Healthcare upskilling is a non-negotiable in the age of AI
(By Sean Costello), Head of Business Development – Middle East & Africa, Aspen Medical
Dubai (Web Desk)::AI is actively shaping what happens in clinical environments across the world.Radiologists are incorporating imaging tools that flag potential abnormalities in seconds across hundreds of cases. Clinicians are monitoring patients through remote devices that generate a constant stream of data, requiring judgement not just in care delivery, but in how technology is trusted.
That is the reality facing health systems today. A clinician may be introduced to an AI-supported documentation platform, only for the software to be updated months later with new functions, new workflows and new risks. Supports are evolving faster than most systems and training programmes are designed to respond.
Healthcare organisations are being asked to absorb technologies that are constantly changing. That means a one-off training session, a certification course or a single vendor rollout is very often no longer enough. In practical terms, staff can complete training and still find themselves working in an environment that has materially changed by the time that training is embedded.
In the UAE, digital health adoption is being accellerated through policy, investment and system reform. The issue now is making sure that the intelligent people delivering the care, can keep pace with the pace the artificially intelligent solutions are developing.In the AI realm, it is not necessarily a skills gap, but rather it is a capability lag, where the workforce is perpetually being training for yesterday’s version of technology, while being asked to deliver care with today’s.
AI Skills’ capability lag: the challenge
The challenge is not simply that healthcare professionals need new digital skills. It is that AI tools are entering clinical environments faster than the workforce can be trained to use them critically. That matters because AI is not always right.
What is holding back AI uptake in healthcare is the real risk that exists: highly skilled clinical professionals may be expected to use systems that are evolving quickly, while receiving too little training on their limitations, biases and failure points.
International case reviews reveal that clinicians have misread or over-relied on AI‑generated outputs because they were not adequately trained in the limitations of the underlying systems, resulting in delays or unnecessary escalation. In these cases, the failure sat in the human-technology interface, which could be bridged by agile training programs that are incorporated into the operational system delivery.
In the UAE, where digital health adoption is accelerating, that challenge becomes more and more urgent. Without structured, continuous upskilling, healthcare organisations risk having fragile systems where confidence in tools can outpace confidence in judgment, and vice-versa.
Taking AI adoption to create AI readiness
The organisations that will benefit most from AI in healthcare will not be the ones that adopt it fastest, but the ones that prepare their people to use it properly. That requires more than vendor-led onboarding or a single round of digital training. It calls for a more deliberate approach: assessing where AI can genuinely improve care, understanding the risks it introduces, and equipping clinical and operational teams to work with it in real-world settings where decisions carry consequences.
In practice, that means building capability as an ongoing function rather than a one-off exercise. This education must be continuous, scenario-based and tied to the realities of frontline care. Leaders need clearer frameworks for governance, escalation and accountability. Teams need support not just in using new tools, but in knowing when to challenge them, when to step in, and how to maintain safe and
effective care as systems evolve. In a fast-moving environment, workforce readiness is what turns innovation from a headline into something that can be trusted.
What is needed from healthcare leaders
The responsibility for upskilling cannot fall solely on individual healthcare professionals or isolated training programs.
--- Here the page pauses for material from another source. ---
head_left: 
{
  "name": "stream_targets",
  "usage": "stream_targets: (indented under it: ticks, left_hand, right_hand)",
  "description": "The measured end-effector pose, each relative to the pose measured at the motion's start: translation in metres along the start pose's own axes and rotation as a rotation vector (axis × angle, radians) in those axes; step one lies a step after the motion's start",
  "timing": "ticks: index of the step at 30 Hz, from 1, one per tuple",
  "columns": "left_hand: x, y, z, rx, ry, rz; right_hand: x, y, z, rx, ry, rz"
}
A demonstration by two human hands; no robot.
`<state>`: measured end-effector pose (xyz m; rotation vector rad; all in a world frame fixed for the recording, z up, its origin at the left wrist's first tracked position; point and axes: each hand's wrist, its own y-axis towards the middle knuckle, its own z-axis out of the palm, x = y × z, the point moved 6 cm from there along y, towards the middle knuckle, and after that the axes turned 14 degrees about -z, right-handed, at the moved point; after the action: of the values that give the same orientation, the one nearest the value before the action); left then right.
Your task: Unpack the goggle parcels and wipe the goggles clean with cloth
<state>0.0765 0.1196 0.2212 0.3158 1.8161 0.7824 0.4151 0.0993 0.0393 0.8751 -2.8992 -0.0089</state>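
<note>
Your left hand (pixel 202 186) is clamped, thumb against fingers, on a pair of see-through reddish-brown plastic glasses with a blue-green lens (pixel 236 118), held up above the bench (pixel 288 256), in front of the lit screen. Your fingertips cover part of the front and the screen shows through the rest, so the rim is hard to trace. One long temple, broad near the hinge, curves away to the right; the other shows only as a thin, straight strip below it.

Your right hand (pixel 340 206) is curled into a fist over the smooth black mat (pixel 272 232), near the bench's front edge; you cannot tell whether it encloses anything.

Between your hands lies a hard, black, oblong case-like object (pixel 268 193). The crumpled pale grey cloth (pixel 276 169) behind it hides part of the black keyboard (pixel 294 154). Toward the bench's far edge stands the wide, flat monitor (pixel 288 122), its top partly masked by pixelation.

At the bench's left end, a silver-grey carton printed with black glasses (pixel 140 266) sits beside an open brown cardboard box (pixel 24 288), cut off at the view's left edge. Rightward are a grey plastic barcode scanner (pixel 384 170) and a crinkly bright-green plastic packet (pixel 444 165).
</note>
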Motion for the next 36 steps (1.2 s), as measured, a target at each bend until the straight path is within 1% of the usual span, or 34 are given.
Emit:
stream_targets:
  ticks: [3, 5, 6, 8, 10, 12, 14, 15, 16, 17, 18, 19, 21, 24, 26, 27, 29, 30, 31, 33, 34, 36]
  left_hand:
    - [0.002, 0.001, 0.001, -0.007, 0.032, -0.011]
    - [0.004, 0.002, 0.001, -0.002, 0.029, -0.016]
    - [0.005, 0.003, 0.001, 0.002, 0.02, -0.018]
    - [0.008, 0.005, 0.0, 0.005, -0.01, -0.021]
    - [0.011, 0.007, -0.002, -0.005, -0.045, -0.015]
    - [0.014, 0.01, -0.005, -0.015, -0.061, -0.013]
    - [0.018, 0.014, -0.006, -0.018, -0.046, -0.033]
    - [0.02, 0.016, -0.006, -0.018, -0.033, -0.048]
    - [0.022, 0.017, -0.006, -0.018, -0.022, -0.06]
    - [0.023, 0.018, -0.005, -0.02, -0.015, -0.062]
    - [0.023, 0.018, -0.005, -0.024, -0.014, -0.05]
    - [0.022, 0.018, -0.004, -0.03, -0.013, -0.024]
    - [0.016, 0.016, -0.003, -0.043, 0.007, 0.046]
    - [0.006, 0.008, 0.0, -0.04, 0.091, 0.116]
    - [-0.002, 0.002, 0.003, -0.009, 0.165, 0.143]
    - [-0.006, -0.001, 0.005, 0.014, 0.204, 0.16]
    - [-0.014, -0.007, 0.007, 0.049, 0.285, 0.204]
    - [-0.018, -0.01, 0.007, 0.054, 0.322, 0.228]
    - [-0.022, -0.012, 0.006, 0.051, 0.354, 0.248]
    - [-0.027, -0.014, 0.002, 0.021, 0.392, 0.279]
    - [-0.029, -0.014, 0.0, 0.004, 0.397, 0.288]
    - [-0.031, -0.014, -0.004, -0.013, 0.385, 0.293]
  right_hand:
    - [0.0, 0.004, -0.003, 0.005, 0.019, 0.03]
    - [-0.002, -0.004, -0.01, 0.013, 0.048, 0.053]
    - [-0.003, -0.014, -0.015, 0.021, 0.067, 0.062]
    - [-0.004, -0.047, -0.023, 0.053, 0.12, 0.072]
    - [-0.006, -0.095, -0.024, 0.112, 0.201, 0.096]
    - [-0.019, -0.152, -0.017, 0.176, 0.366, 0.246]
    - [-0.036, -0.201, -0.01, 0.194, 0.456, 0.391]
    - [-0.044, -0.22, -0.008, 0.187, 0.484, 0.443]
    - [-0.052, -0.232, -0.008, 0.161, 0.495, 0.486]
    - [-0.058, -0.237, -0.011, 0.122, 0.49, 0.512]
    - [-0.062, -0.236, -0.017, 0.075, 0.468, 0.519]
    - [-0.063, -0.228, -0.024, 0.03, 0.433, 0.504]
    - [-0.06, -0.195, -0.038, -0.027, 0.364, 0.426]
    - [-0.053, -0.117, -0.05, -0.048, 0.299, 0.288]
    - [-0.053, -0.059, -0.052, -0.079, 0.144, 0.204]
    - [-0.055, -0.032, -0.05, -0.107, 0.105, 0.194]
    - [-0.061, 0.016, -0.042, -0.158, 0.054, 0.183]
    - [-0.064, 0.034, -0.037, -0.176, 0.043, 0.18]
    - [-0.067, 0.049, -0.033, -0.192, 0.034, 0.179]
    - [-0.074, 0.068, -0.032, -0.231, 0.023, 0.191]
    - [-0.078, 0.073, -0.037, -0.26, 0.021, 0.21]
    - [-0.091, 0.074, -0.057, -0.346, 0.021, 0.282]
Institutions, regulators and industry partners all play a critical role in building a workforce capable of delivering safe,high‑quality, technology‑enabled care. For these stakeholders the next step is to build a disciplined approach for how AI is introduced to services. Adoption needs to be matched by structured readiness planning: clear governance, defined accountability, regular review of how tools are performing in practice, and training
that keeps pace with change rather than lagging behind it.
Regulators can set the pace by integrating digital competencies, such as AI literacy, remote‑care protocols and data governance, into licensing and accreditation requirements. This is where many organisations will need practical support to assess readiness, identify capability gaps, design relevant training and build operating models that make AI usable in real care environments. The winners in this
next phase of healthcare will not be those that simply invest in more tools. They will be those that invest in the leadership, governance and workforce capability needed to make those tools credible, safe and effective.
The future of healthcare belongs to the adaptable
Healthcare organisations that succeed in the age of AI will not be those with the most ambitious technology strategy on paper. They will be those that build workforces capable of adapting as the technology changes. In a sector where tools evolve quickly, outputs are not always right, and patient safety is always on the line, adaptability is no longer a desirable trait. It is a core operational requirement.
This is why upskilling must be treated as a strategic function. Healthcare professionals need more than exposure to new systems. They need continuous support to interpret them, challenge them, work alongside them and absorb change without compromising standards of care. The same is true for leaders, who must ensure innovation is matched by governance, readiness and practical implementation.
AI will not replace healthcare professionals, but those that know how to work with it, question it and adapt around it will shape the future of care.
In the end, the most valuable asset in healthcare remains its people and their ability to adapt faster, think critically and use innovation in a way that continues to strengthen care.